When should I use ready-mix concrete instead of bags?+
Ready-mix is more economical when your total concrete volume exceeds about 1 cubic yard (27 cubic feet, approximately 45 bags of 80 lb). Below 1 yard, bags are more convenient — no minimum order, no truck scheduling, work at your own pace. Above 1 yard, ready-mix costs $7–$14 per cubic foot vs $12–$17 per cubic foot for bags, and a 40-minute pour vs a full day of bag mixing. If the calculator shows over 1.0 cu yd, get a ready-mix quote before buying bags.
📚 References & Data Sources
  1. ACI 318 — Building Code Requirements for Structural Concrete — Primary US standard for concrete design including footing geometry requirements, minimum cover for reinforcement (3 inches for footings on soil), and structural design requirements for isolated and continuous footings. Referenced for footing sizing formulas and rebar cover requirements. American Concrete Institute, current edition.
  2. IRC (International Residential Code) — Sections R401–R408: Foundations — Prescriptive foundation requirements for residential construction including minimum footing widths by wall load, depth below frost line requirements, and rebar specifications for wall footings. Referenced for wall footing sizing table and rebar requirement guidance. ICC, current edition.
  3. IRC Appendix E — Manufactured Housing — Frost depth map and foundation depth requirements by USDA Plant Hardiness Zone used as the basis for the frost line table. Referenced for frost depth ranges by region. ICC, current edition.
  4. Quikrete — Concrete Mix Product Data Sheets — Bag yield volumes: 40 lb = 0.30 cu ft, 60 lb = 0.45 cu ft, 80 lb = 0.60 cu ft. Fast-set concrete curing time specifications (firm in 20–40 min, full strength 4 hours). Referenced for bag volume data in the bag count formula. Quikrete, current product specifications.
  5. Sakrete — Fast-Setting Concrete Product Data Sheet — Bag yield volumes cross-validated against Quikrete specifications. 50 lb fast-set bag coverage.
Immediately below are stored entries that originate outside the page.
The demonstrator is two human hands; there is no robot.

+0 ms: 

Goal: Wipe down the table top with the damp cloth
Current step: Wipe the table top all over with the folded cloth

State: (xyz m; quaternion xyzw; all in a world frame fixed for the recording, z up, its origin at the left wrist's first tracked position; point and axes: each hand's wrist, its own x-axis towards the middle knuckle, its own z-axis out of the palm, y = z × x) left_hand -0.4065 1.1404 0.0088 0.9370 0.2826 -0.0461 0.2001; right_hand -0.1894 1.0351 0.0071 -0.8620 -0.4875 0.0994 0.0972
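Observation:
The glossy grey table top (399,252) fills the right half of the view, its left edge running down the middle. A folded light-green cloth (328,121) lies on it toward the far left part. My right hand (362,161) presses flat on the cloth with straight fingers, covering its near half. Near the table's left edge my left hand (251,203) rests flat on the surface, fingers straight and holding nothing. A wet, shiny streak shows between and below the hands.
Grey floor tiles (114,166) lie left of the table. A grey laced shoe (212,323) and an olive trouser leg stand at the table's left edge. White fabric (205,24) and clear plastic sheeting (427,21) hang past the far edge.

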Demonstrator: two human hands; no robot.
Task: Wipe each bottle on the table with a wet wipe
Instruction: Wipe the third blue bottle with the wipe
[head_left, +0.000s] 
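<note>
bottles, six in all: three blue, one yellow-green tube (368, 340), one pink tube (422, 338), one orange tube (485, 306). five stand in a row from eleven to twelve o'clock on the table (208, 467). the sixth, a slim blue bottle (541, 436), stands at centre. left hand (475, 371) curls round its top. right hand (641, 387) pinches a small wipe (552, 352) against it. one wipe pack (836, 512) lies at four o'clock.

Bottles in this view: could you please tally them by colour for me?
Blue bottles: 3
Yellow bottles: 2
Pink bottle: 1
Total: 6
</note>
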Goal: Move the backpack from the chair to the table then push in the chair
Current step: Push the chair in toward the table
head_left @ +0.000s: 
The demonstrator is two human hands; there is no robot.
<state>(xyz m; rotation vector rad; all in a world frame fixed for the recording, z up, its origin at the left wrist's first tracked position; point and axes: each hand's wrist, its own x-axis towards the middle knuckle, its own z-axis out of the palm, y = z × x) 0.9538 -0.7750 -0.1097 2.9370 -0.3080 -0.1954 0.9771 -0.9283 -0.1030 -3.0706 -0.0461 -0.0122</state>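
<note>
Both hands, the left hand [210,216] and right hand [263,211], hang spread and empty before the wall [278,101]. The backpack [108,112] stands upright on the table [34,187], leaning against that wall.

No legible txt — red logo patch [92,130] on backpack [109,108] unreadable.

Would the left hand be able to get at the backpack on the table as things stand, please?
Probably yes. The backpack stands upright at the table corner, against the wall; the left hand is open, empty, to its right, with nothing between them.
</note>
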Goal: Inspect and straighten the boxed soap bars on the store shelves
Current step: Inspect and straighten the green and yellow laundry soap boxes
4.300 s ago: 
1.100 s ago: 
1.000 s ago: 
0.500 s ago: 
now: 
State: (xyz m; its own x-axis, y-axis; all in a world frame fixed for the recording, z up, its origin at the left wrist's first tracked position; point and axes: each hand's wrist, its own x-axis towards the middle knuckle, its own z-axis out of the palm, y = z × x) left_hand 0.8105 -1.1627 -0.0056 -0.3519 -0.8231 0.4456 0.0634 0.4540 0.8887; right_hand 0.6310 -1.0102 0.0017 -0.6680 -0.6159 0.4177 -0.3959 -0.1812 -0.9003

Referenced for bag size comparison table. Sakrete, current product specifications.
  6. HomeAdvisor True Cost Guide 2026 — Footing installation cost data by region and project type. Ready-mix concrete pricing ranges by cubic yard. Referenced for cost estimates in worked examples. HomeAdvisor / Angi, 2026.

Frost depth data reflects USDA and local building department typical ranges — always confirm required footing depth with your local building department before construction. ConstructlyTools does not have a paid relationship with Quikrete, Sakrete, or any concrete product brand mentioned on this page.